Rusty-machine has just reached version 0.3!
What is rusty-machine?
For those who haven’t heard of rusty-machine you can check out the repo and crate.
Rusty-machine is a general purpose machine learning library written entirely in Rust. I wanted to create a library which could support both performance and ease of use - without a large number of external dependencies. Rust lets us write a modular library with a simple interface which can be easily extended by the user. For a more concrete explanation check out my previous blog post.
What’s new?
A lot has changed since v0.2. Probably too much to list everything so I’ll stick with the important stuff.
A lot of work went into optimizing the linear algebra. It’s no longer terrible (but still not state of the art). Thanks to matrixmultiply we now have a fairly competitive matrix multiplication implementation. Along the same lines we’ve also introduced the idea of a MatrixSlice
. This behaves like a slice in the standard library but for matrices! It has already helped us remove a lot of copying and allocation - with more to come.

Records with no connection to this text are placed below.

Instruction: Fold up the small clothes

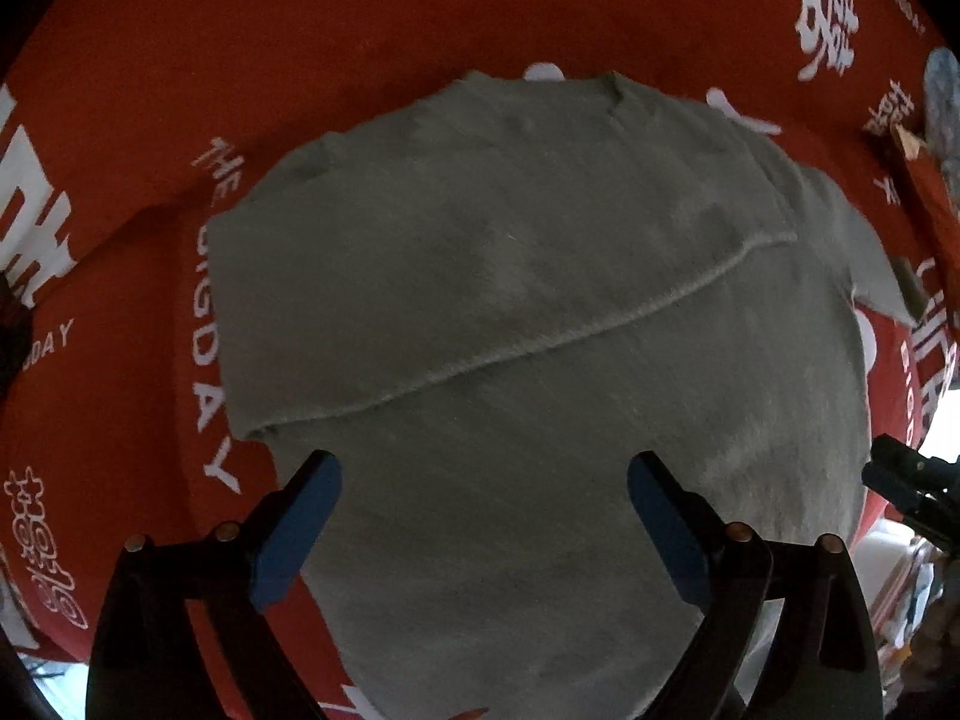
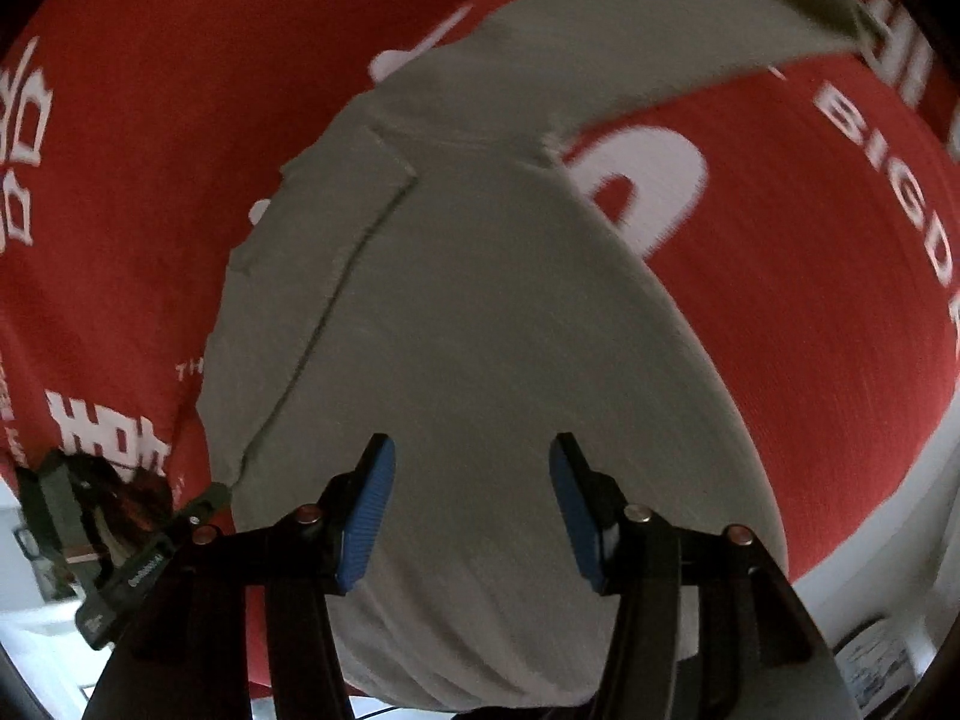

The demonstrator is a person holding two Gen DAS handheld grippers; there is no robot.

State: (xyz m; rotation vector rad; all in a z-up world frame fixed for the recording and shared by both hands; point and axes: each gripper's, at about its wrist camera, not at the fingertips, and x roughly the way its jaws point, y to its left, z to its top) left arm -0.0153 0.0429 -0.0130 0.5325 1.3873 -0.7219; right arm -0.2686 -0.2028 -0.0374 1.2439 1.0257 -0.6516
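From the left wrist, the left tongs (image 1: 483,489) gape wide and empty above a grey shirt (image 1: 510,252) folded across itself on a red cloth (image 1: 300,30) printed "BIGDAY", while the right wrist alone shows a sleeve (image 2: 690,18) spread outward, the right tongs (image 2: 471,471) half-open, gripping nothing.
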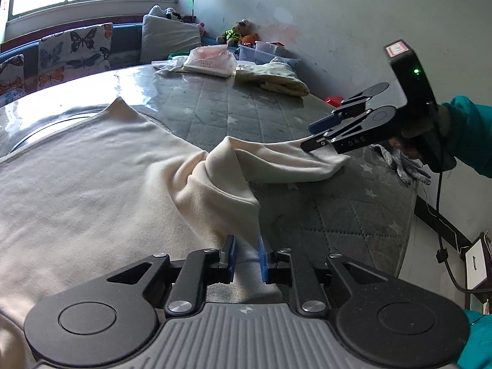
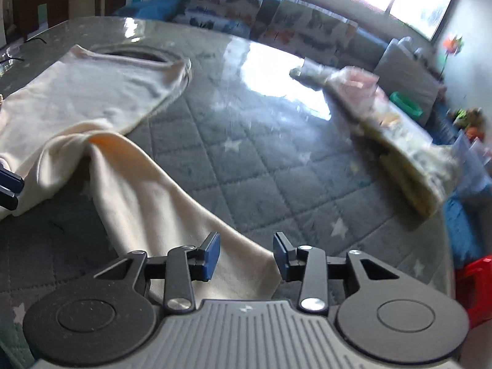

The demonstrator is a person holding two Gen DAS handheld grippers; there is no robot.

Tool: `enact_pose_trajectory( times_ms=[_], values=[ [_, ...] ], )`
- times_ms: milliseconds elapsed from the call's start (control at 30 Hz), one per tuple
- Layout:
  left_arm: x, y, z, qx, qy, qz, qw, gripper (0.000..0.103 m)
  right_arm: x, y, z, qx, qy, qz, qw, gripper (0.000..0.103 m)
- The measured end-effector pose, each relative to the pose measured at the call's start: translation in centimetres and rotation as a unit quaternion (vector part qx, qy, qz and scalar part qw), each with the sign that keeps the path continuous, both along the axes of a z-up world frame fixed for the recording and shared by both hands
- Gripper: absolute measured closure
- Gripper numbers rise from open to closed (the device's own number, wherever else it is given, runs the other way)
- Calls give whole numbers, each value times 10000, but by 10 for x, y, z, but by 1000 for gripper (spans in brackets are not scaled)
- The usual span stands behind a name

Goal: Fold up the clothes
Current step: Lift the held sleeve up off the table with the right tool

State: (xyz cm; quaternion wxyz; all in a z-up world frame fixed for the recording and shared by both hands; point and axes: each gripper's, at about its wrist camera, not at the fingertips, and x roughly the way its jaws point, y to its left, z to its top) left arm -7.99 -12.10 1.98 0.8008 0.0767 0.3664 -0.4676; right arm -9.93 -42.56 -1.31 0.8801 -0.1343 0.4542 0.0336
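**A:** Starting at the left, what lay there?

**B:** A cream garment [image 1: 92, 166] was spread flat over the left and near part of the worktop [image 1: 215, 104], which had a grey quilted cover with white stars under a glossy sheet. Its neckline pointed to the far side.

**A:** And the left gripper?

**B:** The left gripper [image 1: 247, 253] sat at the near edge with its jaws parted a little, a bunched fold of the garment running up between the blue pads; whether they pinched it I could not tell.

**A:** Moving right?

**B:** One sleeve [image 1: 276, 160] stretched rightward across the quilted cover. The right gripper [image 1: 310, 136] met its cuff near the right edge. In the right wrist view its jaws stood wide apart, the cuff lying between them, ungripped.

**A:** Any containers?

**B:** Far right, beyond the worktop, stood clear plastic bins [image 1: 261, 50]; their contents were too small to tell. A pale plastic bag [image 1: 209, 60] on the far side of the worktop held something folded and light, and just right of it lay a yellowish folded cloth [image 1: 276, 75]. A red box [image 2: 473, 289] showed low at the right, contents hidden.
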Motion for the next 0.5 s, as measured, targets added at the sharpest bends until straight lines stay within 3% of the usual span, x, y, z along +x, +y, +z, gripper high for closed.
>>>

There have also been some additions to the learning module. We’ve introduce two new machine learning algorithms: Naive Bayes and GMMs. Both follow the same pattern as the other models - focusing on modularity and customizability.
Version 0.3 also brings some new ML tools: Regularization and AdaGrad. Regularization hasn’t been fully implemented yet but is in place for Neural Nets - the other relevant models will follow soon!
To learn more, read the full changelog.
What’s next?
This section will hopefully change a lot as more people try out the library. For now my goals look something like this:
- Separating out the linear algebra. For now in the same repository but a different crate.
- More data processing - normalization first probably.
- Building on existing models - more support for regularization, more implemented algorithms.
- Serialization (not sure how to handle this one because of nightly).
- Some new models - maybe random trees?